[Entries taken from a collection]
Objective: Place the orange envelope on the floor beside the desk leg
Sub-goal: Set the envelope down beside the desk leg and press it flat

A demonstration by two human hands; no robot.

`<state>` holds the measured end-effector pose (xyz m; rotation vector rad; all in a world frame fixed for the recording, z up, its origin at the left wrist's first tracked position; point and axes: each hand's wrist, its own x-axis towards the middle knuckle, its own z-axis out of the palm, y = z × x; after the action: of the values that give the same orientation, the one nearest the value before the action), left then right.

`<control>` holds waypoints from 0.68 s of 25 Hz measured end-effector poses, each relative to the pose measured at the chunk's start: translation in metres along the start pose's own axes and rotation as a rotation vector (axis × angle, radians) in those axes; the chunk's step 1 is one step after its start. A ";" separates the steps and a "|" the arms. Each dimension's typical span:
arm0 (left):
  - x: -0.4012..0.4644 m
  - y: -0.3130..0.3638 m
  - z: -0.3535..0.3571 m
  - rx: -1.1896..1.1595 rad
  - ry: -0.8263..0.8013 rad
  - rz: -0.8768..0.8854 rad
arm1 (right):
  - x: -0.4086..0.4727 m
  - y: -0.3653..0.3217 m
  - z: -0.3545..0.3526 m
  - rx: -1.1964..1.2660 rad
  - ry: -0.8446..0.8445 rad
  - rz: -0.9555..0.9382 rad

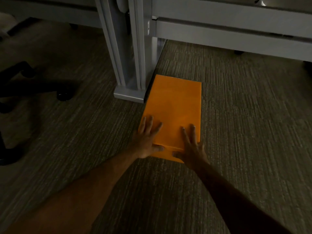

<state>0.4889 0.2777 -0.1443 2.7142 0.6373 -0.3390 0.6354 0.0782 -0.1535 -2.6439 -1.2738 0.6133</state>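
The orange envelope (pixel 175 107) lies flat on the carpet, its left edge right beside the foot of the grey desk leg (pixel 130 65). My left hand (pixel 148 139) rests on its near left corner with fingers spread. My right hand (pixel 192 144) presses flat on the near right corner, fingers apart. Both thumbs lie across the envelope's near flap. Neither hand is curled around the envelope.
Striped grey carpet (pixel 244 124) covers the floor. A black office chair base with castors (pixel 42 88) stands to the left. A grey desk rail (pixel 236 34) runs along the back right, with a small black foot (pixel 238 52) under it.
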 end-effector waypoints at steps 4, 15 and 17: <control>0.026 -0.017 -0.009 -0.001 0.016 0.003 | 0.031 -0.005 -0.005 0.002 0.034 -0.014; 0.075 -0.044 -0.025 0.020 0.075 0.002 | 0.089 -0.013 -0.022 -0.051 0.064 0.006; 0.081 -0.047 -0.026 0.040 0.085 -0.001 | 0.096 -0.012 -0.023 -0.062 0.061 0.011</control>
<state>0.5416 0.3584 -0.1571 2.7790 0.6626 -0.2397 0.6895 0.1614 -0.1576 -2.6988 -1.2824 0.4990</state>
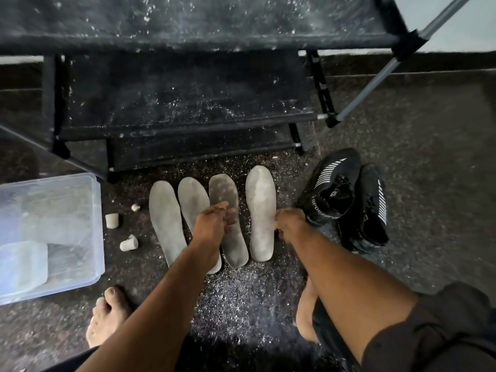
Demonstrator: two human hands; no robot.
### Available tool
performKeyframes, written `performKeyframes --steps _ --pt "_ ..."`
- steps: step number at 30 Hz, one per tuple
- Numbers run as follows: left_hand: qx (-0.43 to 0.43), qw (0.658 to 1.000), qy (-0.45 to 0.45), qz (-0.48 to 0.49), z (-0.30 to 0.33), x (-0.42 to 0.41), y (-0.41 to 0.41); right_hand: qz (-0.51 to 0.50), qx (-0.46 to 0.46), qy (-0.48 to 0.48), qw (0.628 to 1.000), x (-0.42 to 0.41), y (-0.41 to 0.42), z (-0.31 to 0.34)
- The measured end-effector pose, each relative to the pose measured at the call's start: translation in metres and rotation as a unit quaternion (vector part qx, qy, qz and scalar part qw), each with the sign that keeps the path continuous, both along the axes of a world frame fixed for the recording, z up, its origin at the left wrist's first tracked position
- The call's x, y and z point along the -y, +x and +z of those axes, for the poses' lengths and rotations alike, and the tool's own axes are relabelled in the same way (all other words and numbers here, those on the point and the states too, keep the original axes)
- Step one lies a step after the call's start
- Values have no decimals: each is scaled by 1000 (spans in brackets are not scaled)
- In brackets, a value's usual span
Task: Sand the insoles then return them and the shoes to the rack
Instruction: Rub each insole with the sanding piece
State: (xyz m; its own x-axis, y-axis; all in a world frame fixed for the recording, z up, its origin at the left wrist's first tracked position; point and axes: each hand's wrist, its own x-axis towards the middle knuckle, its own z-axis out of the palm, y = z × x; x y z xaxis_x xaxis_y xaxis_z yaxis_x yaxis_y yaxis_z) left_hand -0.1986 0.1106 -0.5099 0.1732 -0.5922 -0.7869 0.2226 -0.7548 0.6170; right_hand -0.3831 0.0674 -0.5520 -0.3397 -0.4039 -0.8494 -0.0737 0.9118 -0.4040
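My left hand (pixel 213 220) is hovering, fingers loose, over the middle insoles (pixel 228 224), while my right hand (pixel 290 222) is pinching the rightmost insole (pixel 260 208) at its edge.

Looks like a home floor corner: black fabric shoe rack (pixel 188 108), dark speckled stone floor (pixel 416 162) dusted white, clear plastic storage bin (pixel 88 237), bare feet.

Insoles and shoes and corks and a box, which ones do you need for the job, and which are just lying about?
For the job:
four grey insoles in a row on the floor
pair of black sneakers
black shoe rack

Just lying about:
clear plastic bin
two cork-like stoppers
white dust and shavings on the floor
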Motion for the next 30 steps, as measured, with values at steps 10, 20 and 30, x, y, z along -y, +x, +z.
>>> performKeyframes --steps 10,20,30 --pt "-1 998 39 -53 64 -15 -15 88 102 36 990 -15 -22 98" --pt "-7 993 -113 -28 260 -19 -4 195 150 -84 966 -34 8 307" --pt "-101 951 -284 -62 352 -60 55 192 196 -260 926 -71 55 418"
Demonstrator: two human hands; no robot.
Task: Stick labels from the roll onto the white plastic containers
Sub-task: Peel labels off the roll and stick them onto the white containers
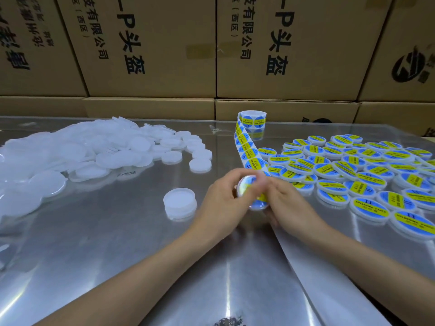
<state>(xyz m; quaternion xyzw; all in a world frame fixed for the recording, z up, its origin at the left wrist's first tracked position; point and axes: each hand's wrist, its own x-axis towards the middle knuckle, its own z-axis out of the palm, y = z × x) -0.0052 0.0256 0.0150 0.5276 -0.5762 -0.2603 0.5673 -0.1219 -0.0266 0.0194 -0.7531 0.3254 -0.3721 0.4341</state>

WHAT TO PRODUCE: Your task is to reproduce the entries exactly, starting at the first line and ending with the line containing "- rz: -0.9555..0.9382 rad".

ANSWER TO THIS PROBLEM:
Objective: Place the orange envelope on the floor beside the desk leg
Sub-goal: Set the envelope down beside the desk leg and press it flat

A demonstration by two human hands; no robot.

`<state>` holds the measured end-effector pose (xyz m; rotation vector rad; all in a world frame fixed for the recording, z up, its origin at the left wrist's first tracked position; point and axes: each hand's wrist, its own x-axis towards the middle knuckle, its own z-axis out of the palm, y = z × x; after the action: of the values that give the same orientation, the one nearest the value before the action), left then right.

`<control>` holds waypoints from 0.68 s of 25 Hz measured end-effector poses, each relative to the pose measured at the chunk's start: translation in metres along the start pose's own axes and rotation as a rotation vector (axis × angle, radians) in those axes; the chunk's step 1 is one step after its start. A ";" separates the steps and a "|" the arms. Each dimension's typical span:
arm0 (left):
  - x: -0.4012..0.4644 m
  - y: -0.3130..0.3638 m
  - z: -0.3535..0.3571 m
  - rx: -1.1896..1.1595 rad
  - ry: -0.8263..0.8013 rad
  - rz: -0.8768..0.8854 rad
arm1 (right):
  - x: -0.4086..0.4727 m
  - y: -0.3653..0.3217 m
  - z: -0.3545..0.3526 m
  - rx: -1.1964..1.2660 rad
  - ry: -0.8446..0.8445 rad
  - rz: -0.9555..0.9382 rad

That completes the response to the exercise.